Future of China-NK relations

NISI20130519_0008198863

Lee Seong-hyon  – The Korea Times

Most Western experts describe China’s North Korea policy as a failure. If that is the case, China has had many failures, not just one.

Combing through Sino-North Korean history, we discover a series of intriguing relational hiccups between the two, with their relations fluctuating between ups and downs, often in such dramatic ways that compelled outsiders to reach a sweeping conclusion that the couple was about to divorce.

For instance, during China’s Cultural Revolution, North Korea’s founder and fluent Mandarin speaker Kim Il-sung never set foot on Chinese soil between 1964 and 1970. This didn’t end the relationship, though. China and North Korea muddled through the Cold War by sticking together.

After the Cold War, in 1994, Kim Il-sung met his sudden death and his son, Kim Jong-il, took power. Although they were in the same Socialist bloc, China frowned upon North Korea’s hereditary power transfer from father to son, seeing it as going against socialist tenets. Kim Jong-il didn’t blink.

For the ensuing six years, there was no top-level contact whatsoever between the two countries, including party-to-party, government-to-government and military-to-military. All three channels were stalled.

That period included the North Korean famine period (1994-1998), called the Arduous March. China largely sat back and didn’t come to North Korea’s rescue. Somewhere between 1.5 million to 3 million North Koreans were estimated to have died from starvation.

In May 2000, at the invitation of Chinese President Jiang Zemin, Kim Jong-il finally made a three-day visit to China. It was his first since taking office as North Korea’s top leader, under the official title of general secretary of the Central Committee of the Workers’ Party of Korea. The following year, Kim visited China again.

Afterwards, every two or three years, Kim went to China.

Then, in 2010 and 2011, in less than two years, the North Korean leader visited China as many as four times ― until he died of a stroke on December 17, 2011.

This brief historical review shows that Sino-North Korea relations often display quite a broad spectrum of a closeness–and-aloofness cycle, and yet points towards overall resilience.

From this perspective, it can be argued that the lack of any meetings for four years between Xi Jinping and North Korea’s current leader Kim Jong-un itself is not too extraordinary either― even though it may seem quite unusual to the eyes of outsiders.

Sino-North Korean relations survived some many crises such as the 1992 decision by China to establish diplomatic relations with South Korea and the 1997 defection by Hwang Jang-yop, Kim Jong-il’s personal tutor, to South Korea. When Hwang was first hiding in China, North Korea demanded his repatriation. China sent Hwang to South Korea instead.

In a similar vein, it would be an overstatement to depict the execution of Jang Song-thaek in 2013, who was widely seen as a pro-China figure, as completely putting the China-North Korea relations in disarray.

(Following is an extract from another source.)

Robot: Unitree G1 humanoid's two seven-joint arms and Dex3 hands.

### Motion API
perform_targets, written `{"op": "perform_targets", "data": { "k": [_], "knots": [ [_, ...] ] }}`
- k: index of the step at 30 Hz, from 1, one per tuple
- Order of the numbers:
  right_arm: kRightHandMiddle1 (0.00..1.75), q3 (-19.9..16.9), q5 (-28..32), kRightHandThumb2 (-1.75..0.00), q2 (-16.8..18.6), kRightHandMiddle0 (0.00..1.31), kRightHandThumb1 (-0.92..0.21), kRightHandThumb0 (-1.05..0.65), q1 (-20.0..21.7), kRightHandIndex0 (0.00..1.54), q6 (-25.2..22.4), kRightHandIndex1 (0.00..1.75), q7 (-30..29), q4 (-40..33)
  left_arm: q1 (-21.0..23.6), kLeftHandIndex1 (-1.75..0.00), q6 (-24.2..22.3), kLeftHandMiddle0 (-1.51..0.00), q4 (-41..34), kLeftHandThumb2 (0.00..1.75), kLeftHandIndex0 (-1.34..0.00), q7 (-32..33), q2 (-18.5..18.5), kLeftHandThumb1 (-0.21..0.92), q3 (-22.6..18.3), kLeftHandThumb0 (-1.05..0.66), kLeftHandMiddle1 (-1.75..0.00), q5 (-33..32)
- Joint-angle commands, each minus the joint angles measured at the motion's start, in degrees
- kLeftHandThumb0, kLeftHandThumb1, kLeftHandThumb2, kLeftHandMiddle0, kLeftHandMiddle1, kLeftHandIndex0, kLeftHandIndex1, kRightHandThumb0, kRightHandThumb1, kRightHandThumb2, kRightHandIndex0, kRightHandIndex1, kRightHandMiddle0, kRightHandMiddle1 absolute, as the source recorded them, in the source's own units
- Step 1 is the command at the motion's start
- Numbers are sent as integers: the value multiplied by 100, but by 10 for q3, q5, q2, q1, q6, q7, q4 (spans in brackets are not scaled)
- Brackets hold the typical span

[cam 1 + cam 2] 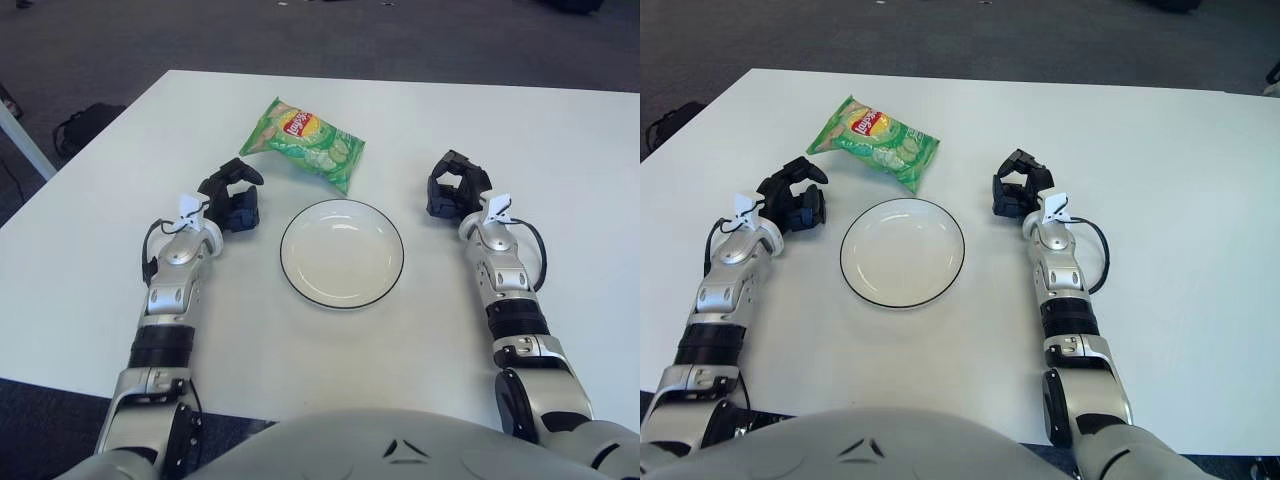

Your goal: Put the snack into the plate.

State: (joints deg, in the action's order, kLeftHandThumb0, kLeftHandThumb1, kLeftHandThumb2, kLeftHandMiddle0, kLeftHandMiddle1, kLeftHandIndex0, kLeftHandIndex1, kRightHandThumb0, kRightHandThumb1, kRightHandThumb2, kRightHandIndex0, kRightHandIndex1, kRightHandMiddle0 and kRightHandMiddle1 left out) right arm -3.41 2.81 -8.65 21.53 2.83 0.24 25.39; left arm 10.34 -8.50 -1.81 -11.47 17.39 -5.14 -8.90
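Note:
A green Lay's chip bag (304, 143) lies flat on the white table, just behind the plate and a little to its left. The white plate with a dark rim (342, 253) sits in the middle, with nothing in it. My left hand (233, 196) hovers left of the plate and below-left of the bag, fingers curled loosely, holding nothing and not touching the bag. My right hand (452, 187) shows to the right of the plate, its fingers also curled around nothing.
The white table (560, 150) reaches to dark carpet at the back. A black bag (80, 127) lies on the floor beyond the table's left edge.

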Motion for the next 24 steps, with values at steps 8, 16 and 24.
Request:
{"op": "perform_targets", "data": {
  "k": [8, 16, 24],
  "knots": [
    [175, 25, -45, -137, 5, 65, -27, -50, -21, 134, 15, 175, -15, 98, 45, -175, 39, -105, -54, 118, -53, -2, 92, 42, 16, -45, -175, 127],
    [175, 35, -69, -138, 3, 66, -26, -50, -15, 135, 41, 175, -30, 124, 87, -175, 106, -95, -47, 114, -50, 27, 108, 45, 40, -44, -175, 225],
    [175, 42, -84, -139, 0, 67, -25, -51, -11, 135, 46, 175, -44, 135, 130, -175, 142, -85, -48, 110, -48, 58, 115, 48, 58, -43, -175, 312]
  ]
}}
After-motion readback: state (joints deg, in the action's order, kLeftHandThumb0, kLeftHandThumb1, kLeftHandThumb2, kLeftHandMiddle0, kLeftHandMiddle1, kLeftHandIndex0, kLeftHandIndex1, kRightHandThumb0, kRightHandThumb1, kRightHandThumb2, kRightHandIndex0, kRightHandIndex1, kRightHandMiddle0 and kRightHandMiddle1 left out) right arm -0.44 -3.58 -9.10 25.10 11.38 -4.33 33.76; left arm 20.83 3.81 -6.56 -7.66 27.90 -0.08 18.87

Kim Jong-un’s swift purging of Jang with no signs of a coup, in fact, impressed the Chinese leadership, according to my interviews with Chinese interlocutors.

Previously, the young Kim Jong-un had been a largely unknown, untested, inexperienced new leader in China’s eyes. With the swift and brutal purging, Kim proved his mettle. As one Chinese said, “Like father, like son.” Chinese interlocutors told me that China also finds it more convenient to deal with North Korea’s leader directly, without having to go through a middleman like Jang.

To outsiders, it is a mystery how the odd couple manages their relationship. But so far, they have beaten the odds.

The outside community promotes a view that China, more than ever, has to realize that if North Korea proceeds with a robust nuclear weapons program and Beijing doesn’t exert real pressure on Pyongyang, it will result in increasingly negative repercussions for China’s own strategic interests.

Unfortunately, this doesn’t square with China’s own perceptions. Even though China sees North Korea’s provocations as destabilizing, including the latest nuclear test and missile launches, it regards the collapse of North Korea as an even greater liability. Further, China thinks the U.S. and its allies pose a more grave danger to China’s strategic interests than North Korea does. Just look at China’s reaction to THAAD.

Chinese mistrust of the U.S. remains the primary obstacle to cooperation with the United States on North Korea. Despite the inconvenience North Korea poses, geo-strategically speaking, China can hardly afford to put North Korea in an adversarial position.

The common way to describe the U.S. policy on North Korea as “strategic patience” is fallacious. Technically speaking, the U.S. has been patient with China, not with North Korea. Washington’s strategy is to see how far China can go in pressuring North Korea. Against this backdrop, that’s a prescription for inaction.

The future of China-North Korea relations has its uncertainties, yet the odds for the U.S. strategy have even more.